▶ Problem statement
Write out the data below in full. Keep it exact.

Top of Available data

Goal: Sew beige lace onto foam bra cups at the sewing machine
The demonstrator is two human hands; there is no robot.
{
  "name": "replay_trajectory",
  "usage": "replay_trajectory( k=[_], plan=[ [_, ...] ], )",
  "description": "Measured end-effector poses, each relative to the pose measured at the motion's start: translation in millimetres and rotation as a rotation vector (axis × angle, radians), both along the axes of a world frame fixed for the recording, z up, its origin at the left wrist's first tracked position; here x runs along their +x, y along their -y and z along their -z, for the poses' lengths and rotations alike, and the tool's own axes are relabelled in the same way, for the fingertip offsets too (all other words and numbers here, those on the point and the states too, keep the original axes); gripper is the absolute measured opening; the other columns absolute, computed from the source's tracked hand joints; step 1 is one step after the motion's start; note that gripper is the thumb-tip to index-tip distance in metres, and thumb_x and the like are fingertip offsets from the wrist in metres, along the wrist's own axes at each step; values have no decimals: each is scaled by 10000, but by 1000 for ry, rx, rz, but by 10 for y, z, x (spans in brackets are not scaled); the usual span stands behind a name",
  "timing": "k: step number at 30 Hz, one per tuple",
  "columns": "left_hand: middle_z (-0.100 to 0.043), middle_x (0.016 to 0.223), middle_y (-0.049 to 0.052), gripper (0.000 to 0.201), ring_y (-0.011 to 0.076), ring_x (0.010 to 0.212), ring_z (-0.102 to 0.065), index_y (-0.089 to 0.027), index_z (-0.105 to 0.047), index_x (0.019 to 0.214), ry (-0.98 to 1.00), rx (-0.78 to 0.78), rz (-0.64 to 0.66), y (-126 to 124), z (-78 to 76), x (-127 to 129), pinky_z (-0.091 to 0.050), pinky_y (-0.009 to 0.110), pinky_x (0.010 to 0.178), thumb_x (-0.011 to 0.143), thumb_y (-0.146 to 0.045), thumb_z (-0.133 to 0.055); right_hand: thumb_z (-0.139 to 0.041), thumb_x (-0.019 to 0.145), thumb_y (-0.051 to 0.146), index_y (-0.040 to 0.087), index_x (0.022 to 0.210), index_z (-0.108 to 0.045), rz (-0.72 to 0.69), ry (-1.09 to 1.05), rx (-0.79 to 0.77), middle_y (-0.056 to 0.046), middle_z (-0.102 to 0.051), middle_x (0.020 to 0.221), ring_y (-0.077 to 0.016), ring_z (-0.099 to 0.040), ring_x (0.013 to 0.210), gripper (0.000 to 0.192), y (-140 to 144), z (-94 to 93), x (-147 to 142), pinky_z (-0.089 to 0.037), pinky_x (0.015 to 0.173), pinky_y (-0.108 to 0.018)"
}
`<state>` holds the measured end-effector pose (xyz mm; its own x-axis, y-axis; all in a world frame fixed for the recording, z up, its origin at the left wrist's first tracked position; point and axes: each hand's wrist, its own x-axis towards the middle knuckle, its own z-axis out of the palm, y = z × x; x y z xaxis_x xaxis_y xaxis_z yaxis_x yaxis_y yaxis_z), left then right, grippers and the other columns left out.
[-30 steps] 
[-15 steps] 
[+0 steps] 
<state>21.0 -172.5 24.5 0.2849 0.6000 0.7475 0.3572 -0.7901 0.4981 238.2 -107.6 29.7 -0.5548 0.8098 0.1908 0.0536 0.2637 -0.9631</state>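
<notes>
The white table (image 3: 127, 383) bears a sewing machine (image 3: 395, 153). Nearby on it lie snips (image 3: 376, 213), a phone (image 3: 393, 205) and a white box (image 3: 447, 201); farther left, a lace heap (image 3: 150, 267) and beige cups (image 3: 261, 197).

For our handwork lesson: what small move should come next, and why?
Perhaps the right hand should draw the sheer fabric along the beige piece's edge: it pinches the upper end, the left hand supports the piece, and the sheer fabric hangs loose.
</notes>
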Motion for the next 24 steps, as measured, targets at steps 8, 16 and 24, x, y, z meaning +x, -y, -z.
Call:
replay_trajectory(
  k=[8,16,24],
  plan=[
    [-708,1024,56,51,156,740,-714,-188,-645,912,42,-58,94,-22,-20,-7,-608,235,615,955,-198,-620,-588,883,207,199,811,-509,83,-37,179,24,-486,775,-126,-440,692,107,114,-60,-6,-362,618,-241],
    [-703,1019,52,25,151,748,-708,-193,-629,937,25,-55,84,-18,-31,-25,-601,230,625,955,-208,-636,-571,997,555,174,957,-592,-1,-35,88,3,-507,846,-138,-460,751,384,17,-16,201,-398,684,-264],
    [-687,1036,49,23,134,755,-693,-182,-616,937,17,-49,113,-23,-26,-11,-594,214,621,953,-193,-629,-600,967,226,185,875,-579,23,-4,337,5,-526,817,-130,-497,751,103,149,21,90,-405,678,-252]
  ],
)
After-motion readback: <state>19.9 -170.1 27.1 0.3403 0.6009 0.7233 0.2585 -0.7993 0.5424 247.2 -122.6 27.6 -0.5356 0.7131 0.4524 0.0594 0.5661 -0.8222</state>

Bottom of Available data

▶ Reply to the task
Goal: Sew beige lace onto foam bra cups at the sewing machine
The demonstrator is two human hands; there is no robot.
{
  "name": "replay_trajectory",
  "usage": "replay_trajectory( k=[_], plan=[ [_, ...] ], )",
  "description": "Measured end-effector poses, each relative to the pose measured at the motion's start: translation in millimetres and rotation as a rotation vector (axis × angle, radians), both along the axes of a world frame fixed for the recording, z up, its origin at the left wrist's first tracked position; here x runs along their +x, y along their -y and z along their -z, for the poses' lengths and rotations alike, and the tool's own axes are relabelled in the same way, for the fingertip offsets too (all other words and numbers here, those on the point and the states too, keep the original axes); gripper is the absolute measured opening; the other columns absolute, computed from the source's tracked hand joints; step 1 is one step after the motion's start; note that gripper is the thumb-tip to index-tip distance in metres, and thumb_x and the like are fingertip offsets from the wrist in metres, along the wrist's own axes at each step; values have no decimals: each is scaled by 10000, but by 1000 for ry, rx, rz, but by 10 for y, z, x (spans in brackets are not scaled); the usual span stands behind a name",
  "timing": "k: step number at 30 Hz, one per tuple",
  "columns": "left_hand: middle_z (-0.100 to 0.043), middle_x (0.016 to 0.223), middle_y (-0.049 to 0.052), gripper (0.000 to 0.201), ring_y (-0.011 to 0.076), ring_x (0.010 to 0.212), ring_z (-0.102 to 0.065), index_y (-0.089 to 0.027), index_z (-0.105 to 0.047), index_x (0.019 to 0.214), ry (-0.98 to 1.00), rx (-0.78 to 0.78), rz (-0.64 to 0.66), y (-126 to 124), z (-78 to 76), x (-127 to 129), pinky_z (-0.091 to 0.050), pinky_y (-0.009 to 0.110), pinky_x (0.010 to 0.178), thumb_x (-0.011 to 0.143), thumb_y (-0.146 to 0.045), thumb_z (-0.133 to 0.055); right_hand: thumb_z (-0.139 to 0.041), thumb_x (-0.019 to 0.145), thumb_y (-0.051 to 0.146), index_y (-0.040 to 0.087), index_x (0.022 to 0.210), index_z (-0.108 to 0.045), rz (-0.72 to 0.69), ry (-1.09 to 1.05), rx (-0.79 to 0.77), middle_y (-0.056 to 0.046), middle_z (-0.102 to 0.051), middle_x (0.020 to 0.221), ring_y (-0.077 to 0.016), ring_z (-0.099 to 0.040), ring_x (0.013 to 0.210), gripper (0.000 to 0.192), y (-140 to 144), z (-94 to 93), x (-147 to 142), pinky_z (-0.089 to 0.037), pinky_x (0.015 to 0.173), pinky_y (-0.108 to 0.018)"
}
`<state>` holds the measured end-effector pose (xyz mm; its own x-axis, y-axis; all in a world frame fixed for the recording, z up, its origin at the left wrist's first tracked position; point and axes: each hand's wrist, its own x-axis towards the middle knuckle, its own z-axis out of the palm, y = z × x; x y z xaxis_x xaxis_y xaxis_z yaxis_x yaxis_y yaxis_z), left then right, grippers and the other columns left out.
[-30 steps] 
[-15 steps] 
[+0 steps] 
<state>21.0 -172.5 24.5 0.2849 0.6000 0.7475 0.3572 -0.7901 0.4981 238.2 -107.6 29.7 -0.5548 0.8098 0.1908 0.0536 0.2637 -0.9631</state>
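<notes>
The white table (image 3: 127, 383) bears a sewing machine (image 3: 395, 153). Nearby on it lie snips (image 3: 376, 213), a phone (image 3: 393, 205) and a white box (image 3: 447, 201); farther left, a lace heap (image 3: 150, 267) and beige cups (image 3: 261, 197).

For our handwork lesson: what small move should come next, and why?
Perhaps the right hand should draw the sheer fabric along the beige piece's edge: it pinches the upper end, the left hand supports the piece, and the sheer fabric hangs loose.
</notes>
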Motion for the next 24 steps, as measured, targets at steps 8, 16 and 24, x, y, z meaning +x, -y, -z.
Call:
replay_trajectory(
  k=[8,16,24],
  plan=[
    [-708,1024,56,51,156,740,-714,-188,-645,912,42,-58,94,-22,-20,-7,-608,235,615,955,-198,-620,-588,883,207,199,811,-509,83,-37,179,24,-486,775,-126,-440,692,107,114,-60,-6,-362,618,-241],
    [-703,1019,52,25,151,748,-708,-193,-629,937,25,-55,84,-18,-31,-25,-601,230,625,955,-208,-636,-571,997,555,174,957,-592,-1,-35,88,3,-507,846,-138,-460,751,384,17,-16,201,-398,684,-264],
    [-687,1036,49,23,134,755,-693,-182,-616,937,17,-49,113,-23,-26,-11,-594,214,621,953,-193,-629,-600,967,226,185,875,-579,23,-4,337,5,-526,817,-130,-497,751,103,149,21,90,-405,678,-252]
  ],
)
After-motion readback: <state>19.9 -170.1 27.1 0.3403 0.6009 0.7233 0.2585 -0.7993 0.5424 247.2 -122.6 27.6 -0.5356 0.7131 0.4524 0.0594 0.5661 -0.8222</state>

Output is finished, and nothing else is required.